Starting in 2013, the Maine Legislature passed legislation to expand access to healthcare for more than 70,000 Mainers five times. Mayhew and the governor who appointed her, Paul LePage, did everything they could to block these efforts.

Instead of improving access to healthcare, Mayhew stripped people of their coverage. Under her watch, more than 50,000 vulnerable people lost their healthcare and Maine was the only state to see a drop in the percentage of children with health coverage between 2010 and 2015.

Despite overwhelming research and evidence that demonstrate the benefits of expanding Medicaid, Mayhew continued to peddle spin and misinformation.

In 2016, Mainers took matters into their own hands, collecting signatures to put the question directly to voters as a ballot initiative. In 2017, Maine voters enacted the law to expand Medicaid access to more than 70,000 vulnerable people.

Mayhew departed state government to make an unsuccessful run for governor last year. Since then, Maine has been left picking up the pieces. She left the state’s Department of Health and Human Services in shambles, unable to perform its most basic functions.
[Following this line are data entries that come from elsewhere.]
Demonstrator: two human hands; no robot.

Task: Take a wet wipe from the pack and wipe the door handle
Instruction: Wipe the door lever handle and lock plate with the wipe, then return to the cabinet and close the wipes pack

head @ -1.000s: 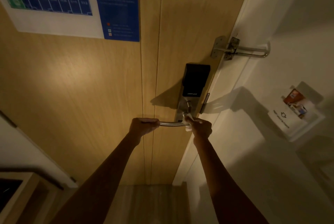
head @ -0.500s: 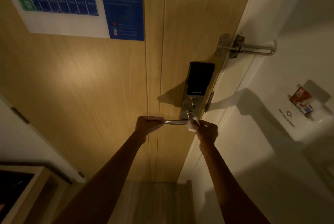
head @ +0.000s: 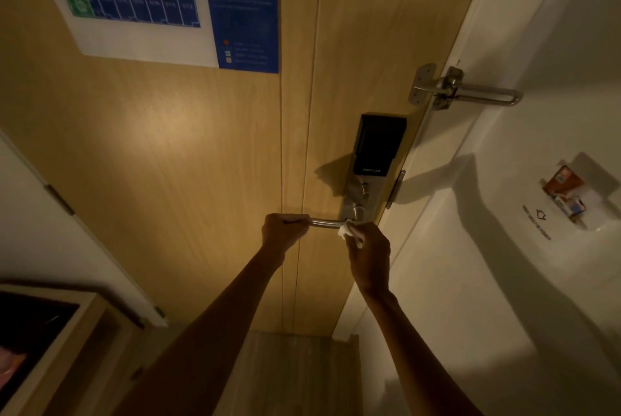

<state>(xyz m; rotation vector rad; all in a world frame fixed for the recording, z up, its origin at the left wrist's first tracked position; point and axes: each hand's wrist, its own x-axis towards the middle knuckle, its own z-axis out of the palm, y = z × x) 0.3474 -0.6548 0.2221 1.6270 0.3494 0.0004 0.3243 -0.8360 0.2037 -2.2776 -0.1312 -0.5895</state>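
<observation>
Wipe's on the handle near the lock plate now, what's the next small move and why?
Probably slide the right hand with the white wet wipe leftward along the silver metal lever handle: the bare middle stretch looks unwiped, and the left hand grips the free end to steady it.

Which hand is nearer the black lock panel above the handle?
Right. The right hand holds the wipe just below the lock panel; the left hand grips the handle's far end.
</observation>
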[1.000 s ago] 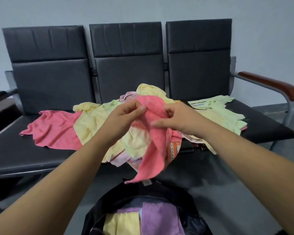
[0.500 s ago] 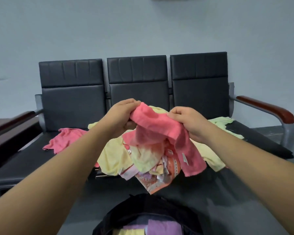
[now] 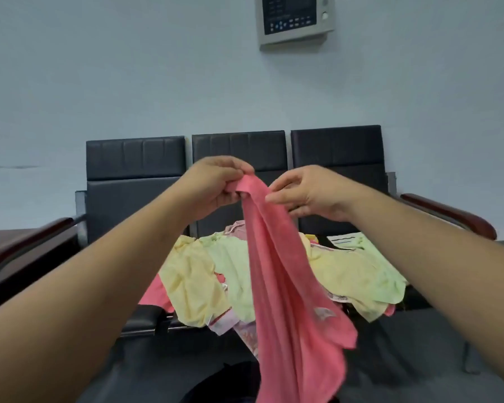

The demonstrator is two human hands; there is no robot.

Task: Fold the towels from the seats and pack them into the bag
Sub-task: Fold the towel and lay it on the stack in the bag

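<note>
A pale wall is filling the upper half of the head view, and a wall panel [image 3: 296, 17] with a dark screen is showing at the top, where half a second ago only bare wall was in sight. Below it the three black seats [image 3: 134, 181] are carrying the pile of towels [image 3: 198, 280], yellow and pale green. The left hand [image 3: 216, 184] is gripping the top of the pink towel [image 3: 282, 286], and the right hand [image 3: 306, 193] is pinching its edge just beside. The towel, earlier bunched low over the pile, is now hanging in one long drape from raised hands. The bag [image 3: 230, 382] is showing only as a dark sliver at the bottom edge, behind the towel's lower end.
</note>
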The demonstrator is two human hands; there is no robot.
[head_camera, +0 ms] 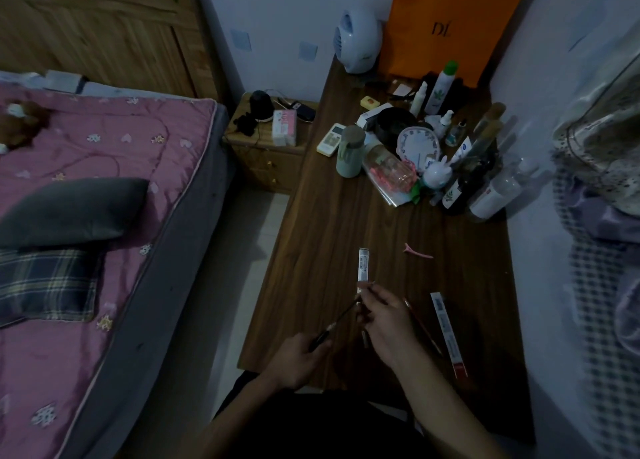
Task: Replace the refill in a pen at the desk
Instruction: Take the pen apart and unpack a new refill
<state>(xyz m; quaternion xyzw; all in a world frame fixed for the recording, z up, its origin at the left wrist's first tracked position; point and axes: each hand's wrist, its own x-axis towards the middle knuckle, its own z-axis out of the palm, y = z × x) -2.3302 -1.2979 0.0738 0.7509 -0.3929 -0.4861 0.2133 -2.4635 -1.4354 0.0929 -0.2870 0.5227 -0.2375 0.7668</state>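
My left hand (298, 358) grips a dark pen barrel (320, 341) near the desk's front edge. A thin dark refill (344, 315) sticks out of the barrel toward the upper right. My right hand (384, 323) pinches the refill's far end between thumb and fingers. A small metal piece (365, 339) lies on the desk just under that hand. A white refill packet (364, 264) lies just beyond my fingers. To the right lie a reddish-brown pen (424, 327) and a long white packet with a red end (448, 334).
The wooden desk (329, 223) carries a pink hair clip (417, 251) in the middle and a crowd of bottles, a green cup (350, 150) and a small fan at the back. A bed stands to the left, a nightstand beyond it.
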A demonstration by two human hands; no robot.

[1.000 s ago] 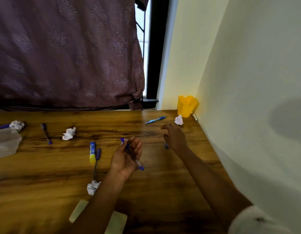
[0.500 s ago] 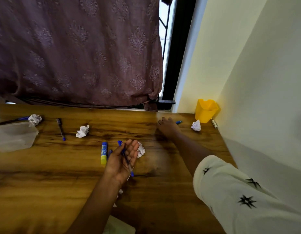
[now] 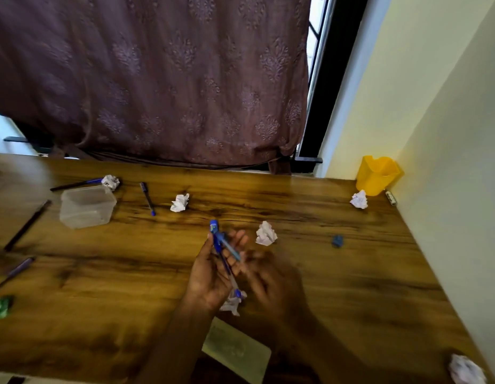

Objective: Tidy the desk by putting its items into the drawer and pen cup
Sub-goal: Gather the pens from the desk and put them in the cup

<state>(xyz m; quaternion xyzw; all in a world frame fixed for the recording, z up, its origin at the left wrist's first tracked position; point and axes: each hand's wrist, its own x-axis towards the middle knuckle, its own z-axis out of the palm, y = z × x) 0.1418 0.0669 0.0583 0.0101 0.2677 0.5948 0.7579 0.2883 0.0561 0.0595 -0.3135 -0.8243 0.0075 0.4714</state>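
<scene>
My left hand [image 3: 213, 270] is palm up over the middle of the wooden desk [image 3: 337, 275] and holds a few blue pens [image 3: 223, 250] against its fingers. My right hand [image 3: 271, 278] is blurred and touches the left; its fingertips pinch the end of a light-blue pen [image 3: 231, 250] lying across the left fingers. The yellow pen cup [image 3: 378, 174] stands in the far right corner by the wall. More pens lie on the left: a blue-tipped pen [image 3: 147, 198], a dark pen [image 3: 75, 184], a dark pencil [image 3: 27, 224] and a purple pen [image 3: 14, 271].
Crumpled paper balls [image 3: 180, 202] lie about the desk, one of them [image 3: 266, 234] just beyond my hands and another [image 3: 359, 199] by the cup. A clear plastic box [image 3: 86, 206] sits at left. A small blue object [image 3: 337, 241], a notepad [image 3: 236, 353] and a green wrapper [image 3: 1, 306] are also here.
My right hand came back from the far edge of the desk with the light-blue pen and now meets my left hand. The view has swung left.
</scene>
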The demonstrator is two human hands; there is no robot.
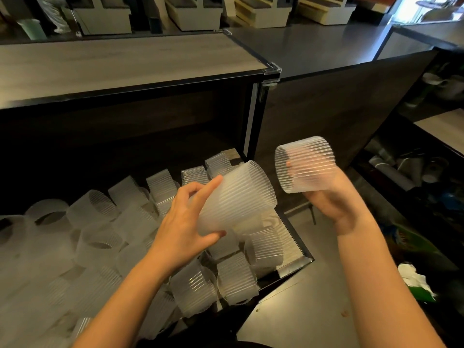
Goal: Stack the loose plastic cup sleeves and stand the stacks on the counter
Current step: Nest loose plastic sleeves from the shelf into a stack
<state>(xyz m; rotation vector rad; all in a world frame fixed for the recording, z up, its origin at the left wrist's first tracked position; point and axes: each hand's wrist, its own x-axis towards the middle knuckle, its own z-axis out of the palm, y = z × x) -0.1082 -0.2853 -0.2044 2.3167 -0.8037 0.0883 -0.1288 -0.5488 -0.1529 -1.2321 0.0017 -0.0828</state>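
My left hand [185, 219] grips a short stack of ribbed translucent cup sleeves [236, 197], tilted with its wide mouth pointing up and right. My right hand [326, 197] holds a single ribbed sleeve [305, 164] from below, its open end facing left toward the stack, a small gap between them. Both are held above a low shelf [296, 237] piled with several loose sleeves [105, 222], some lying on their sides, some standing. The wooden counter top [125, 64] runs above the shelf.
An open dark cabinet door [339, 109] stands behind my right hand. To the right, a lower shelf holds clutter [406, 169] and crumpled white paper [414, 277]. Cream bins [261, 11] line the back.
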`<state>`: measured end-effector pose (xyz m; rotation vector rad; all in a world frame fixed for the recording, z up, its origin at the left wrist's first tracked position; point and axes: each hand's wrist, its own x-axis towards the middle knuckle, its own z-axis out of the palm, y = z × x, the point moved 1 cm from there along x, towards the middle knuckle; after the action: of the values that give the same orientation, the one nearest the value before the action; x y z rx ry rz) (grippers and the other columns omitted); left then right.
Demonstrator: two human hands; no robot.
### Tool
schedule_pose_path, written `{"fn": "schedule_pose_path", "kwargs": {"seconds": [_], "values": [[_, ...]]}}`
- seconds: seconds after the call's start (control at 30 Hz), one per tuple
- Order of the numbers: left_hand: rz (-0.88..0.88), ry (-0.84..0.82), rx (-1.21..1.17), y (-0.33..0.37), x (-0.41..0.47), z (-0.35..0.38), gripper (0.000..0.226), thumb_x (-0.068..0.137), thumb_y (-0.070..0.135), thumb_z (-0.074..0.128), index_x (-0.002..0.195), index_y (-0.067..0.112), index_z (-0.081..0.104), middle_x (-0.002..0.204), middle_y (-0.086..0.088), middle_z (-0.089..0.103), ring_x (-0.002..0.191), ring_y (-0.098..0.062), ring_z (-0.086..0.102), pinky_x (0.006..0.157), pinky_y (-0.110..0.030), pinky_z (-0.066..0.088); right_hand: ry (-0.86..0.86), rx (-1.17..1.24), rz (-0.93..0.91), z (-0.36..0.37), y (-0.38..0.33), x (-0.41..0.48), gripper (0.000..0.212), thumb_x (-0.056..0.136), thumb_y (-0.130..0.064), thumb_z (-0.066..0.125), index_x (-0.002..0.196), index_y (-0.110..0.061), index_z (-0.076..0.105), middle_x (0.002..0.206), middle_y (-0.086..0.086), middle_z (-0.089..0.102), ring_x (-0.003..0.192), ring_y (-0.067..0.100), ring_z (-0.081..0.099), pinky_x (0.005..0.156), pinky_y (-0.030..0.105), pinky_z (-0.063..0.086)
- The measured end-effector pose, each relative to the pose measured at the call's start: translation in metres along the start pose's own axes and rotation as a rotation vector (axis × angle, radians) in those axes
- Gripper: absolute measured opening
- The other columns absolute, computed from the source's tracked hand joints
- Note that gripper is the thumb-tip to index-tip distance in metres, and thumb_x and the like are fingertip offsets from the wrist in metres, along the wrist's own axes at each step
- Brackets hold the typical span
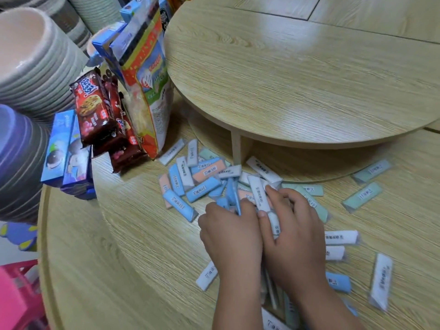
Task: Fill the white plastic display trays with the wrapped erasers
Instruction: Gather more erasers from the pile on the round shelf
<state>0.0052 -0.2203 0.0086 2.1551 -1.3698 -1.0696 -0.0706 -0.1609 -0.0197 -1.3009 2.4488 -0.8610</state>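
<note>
While both hands were buried in the heap of wrapped erasers [202, 179] on the light wood-grain round table [119, 270], I judged the gathering step only just begun, since no white plastic display tray showed anywhere in my view. My left hand [229, 231] was curled around a few blue wrapped erasers stood on edge, and my right hand [289, 236] pinched a long white wrapped eraser [259, 196] between thumb and fingers. The rest lay scattered in blue, white, mint and peach, some near the table's front edge. I reckoned the slick wrappers could slide out of an overfull grip, and a careless sweep might push loose pieces off the rim or under the raised round wooden tier [297, 79]. The leaning stack of red biscuit packets [100, 110] just beside the pile could topple if nudged.
</note>
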Motion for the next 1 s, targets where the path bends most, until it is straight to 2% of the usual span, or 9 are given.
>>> {"fn": "schedule_pose_path", "kwargs": {"seconds": [0.13,0.2,0.33,0.57,0.7,0.83,0.93,1.0], "values": [[0.040,-0.011,-0.072,0.004,-0.007,0.004,0.029,0.087,0.036,0.061,0.088,0.007,0.061,0.087,-0.010,0.063,0.093,-0.036,0.059,0.089,-0.049,0.048,-0.005,0.058,-0.028,0.001,0.002,0.000,0.053,0.096,-0.043,0.028,0.133,-0.021,0.060,0.131,-0.001,0.054,0.118,0.021,0.052,0.096,0.044,0.044],[0.011,0.002,-0.129,0.007,-0.012,0.005,0.023,0.087,0.033,0.061,0.092,0.011,0.057,0.089,-0.006,0.062,0.092,-0.033,0.059,0.091,-0.050,0.047,-0.001,0.090,-0.037,0.003,0.002,0.000,0.052,0.098,-0.040,0.027,0.132,-0.020,0.061,0.132,-0.001,0.055,0.119,0.020,0.053,0.096,0.044,0.044],[-0.041,-0.002,-0.238,0.004,-0.009,0.003,0.021,0.086,0.031,0.063,0.097,0.015,0.055,0.093,-0.003,0.064,0.090,-0.027,0.062,0.084,-0.045,0.051,-0.014,0.058,-0.050,0.004,-0.001,-0.001,0.054,0.099,-0.043,0.025,0.135,-0.023,0.059,0.140,-0.002,0.052,0.124,0.018,0.048,0.101,0.041,0.040],[-0.063,-0.234,-0.241,0.011,-0.008,0.004,0.036,0.080,0.047,0.058,0.090,0.013,0.065,0.094,-0.011,0.069,0.089,-0.031,0.066,0.084,-0.050,0.055,-0.024,0.101,-0.050,0.008,-0.002,0.000,0.055,0.100,-0.038,0.019,0.136,-0.023,0.057,0.140,-0.004,0.052,0.125,0.016,0.048,0.102,0.034,0.037],[-0.099,-0.281,-0.298,0.015,-0.013,0.004,0.038,0.071,0.049,0.053,0.086,0.016,0.065,0.101,-0.014,0.067,0.094,-0.032,0.066,0.088,-0.053,0.054,-0.070,0.124,-0.076,0.008,0.000,0.001,0.055,0.101,-0.036,0.016,0.137,-0.025,0.057,0.141,-0.009,0.052,0.130,0.010,0.046,0.105,0.035,0.037],[-0.097,-0.281,-0.362,0.017,-0.020,0.005,0.025,0.081,0.045,0.048,0.095,0.030,0.062,0.103,-0.004,0.068,0.096,-0.025,0.067,0.089,-0.051,0.054,-0.097,0.149,-0.138,0.007,0.002,0.002,0.041,0.104,-0.025,0.032,0.140,-0.028,0.053,0.141,-0.017,0.051,0.132,0.000,0.042,0.106,0.028,0.035],[-0.131,-0.334,-0.458,0.012,-0.019,0.007,0.018,0.085,0.039,0.051,0.097,0.033,0.064,0.094,0.004,0.073,0.091,-0.018,0.071,0.089,-0.048,0.056,-0.082,0.181,-0.133,0.006,-0.002,0.003,0.051,0.102,-0.033,0.019,0.136,-0.027,0.057,0.137,-0.016,0.055,0.127,0.002,0.047,0.104,0.027,0.037],[-0.171,-0.411,-0.530,0.009,-0.017,0.006,0.016,0.092,0.032,0.053,0.100,0.033,0.067,0.094,0.002,0.076,0.091,-0.017,0.073,0.089,-0.044,0.057,-0.062,0.195,-0.129,0.007,-0.003,0.002,0.054,0.101,-0.036,0.018,0.134,-0.024,0.059,0.136,-0.014,0.056,0.125,0.004,0.049,0.103,0.024,0.036]]}}
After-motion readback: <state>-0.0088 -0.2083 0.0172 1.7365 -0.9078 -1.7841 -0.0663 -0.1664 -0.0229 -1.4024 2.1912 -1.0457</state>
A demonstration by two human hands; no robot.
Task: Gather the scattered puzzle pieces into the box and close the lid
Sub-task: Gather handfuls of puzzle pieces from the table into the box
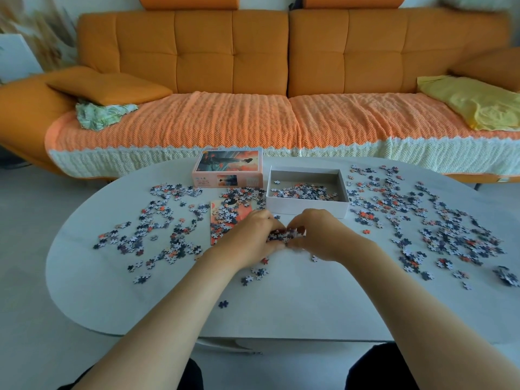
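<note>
Head: left hand [254, 235], right hand [319, 235] half-hide pieces [284, 236].

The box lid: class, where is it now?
Head view: the lid sits at the table's far edge, left of centre, immediately left of the open box.

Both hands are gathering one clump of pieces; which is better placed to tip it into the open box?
Right, probably: the right hand lies straight before the box, the left hand off its left corner, over the picture sheet. Both hold the clump, so they may lift together.
</note>
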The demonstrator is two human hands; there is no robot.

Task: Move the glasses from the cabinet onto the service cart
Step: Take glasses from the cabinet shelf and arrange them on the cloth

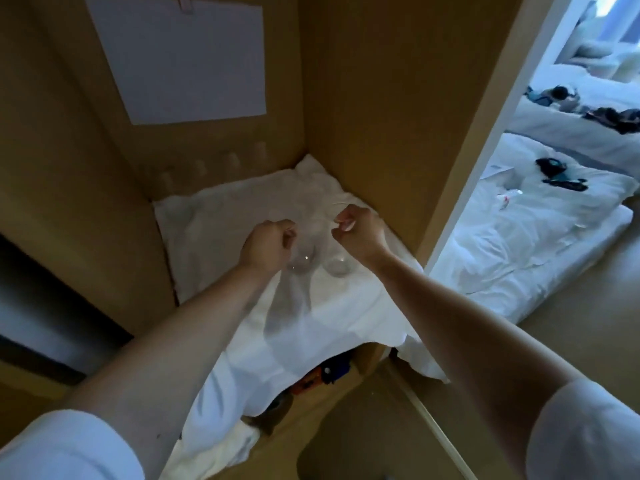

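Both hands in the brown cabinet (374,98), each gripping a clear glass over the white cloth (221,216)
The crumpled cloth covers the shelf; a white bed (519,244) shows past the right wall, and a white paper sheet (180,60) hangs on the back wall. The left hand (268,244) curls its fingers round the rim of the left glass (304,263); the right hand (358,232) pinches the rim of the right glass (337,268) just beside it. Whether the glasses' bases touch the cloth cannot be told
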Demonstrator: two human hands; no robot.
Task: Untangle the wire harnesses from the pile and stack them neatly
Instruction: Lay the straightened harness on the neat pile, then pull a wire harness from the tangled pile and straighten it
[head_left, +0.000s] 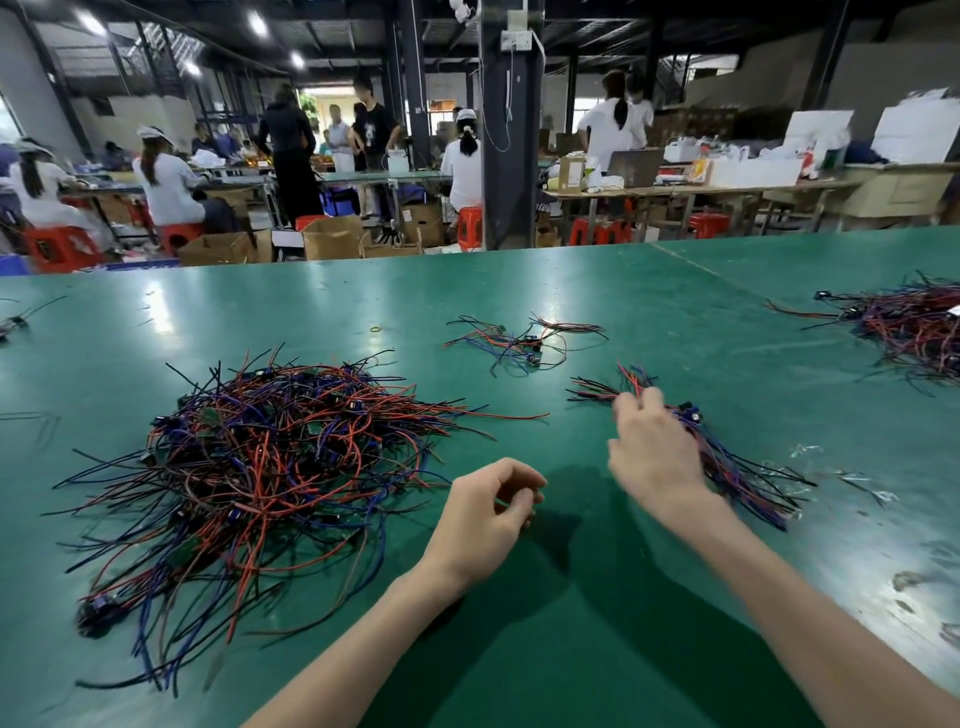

An editorial from the Portland Press Herald, Maine’s largest newspaper, said that under Mayhew, “The lives of the poorest, most vulnerable Mainers got worse, as hunger, poor health and poverty rose relative to the rest of the region and country.”

Florida lawmakers should consider Maine as a cautionary tale as they decide whether to hand the healthcare reins to Mayhew. The damage she could do would unnecessarily put the health and well-being of hundreds of thousands of Floridians at risk.

If Mayhew is allowed to bring her extreme brand of dysfunction and mismanagement to Florida, residents can expect the same disregard for healthcare needs and the law that Mainers saw for seven years. Her appointment would be a step toward dismantling healthcare, not promoting it.

State Sen. Brownie Carson is serving his second term in the Maine Legislature.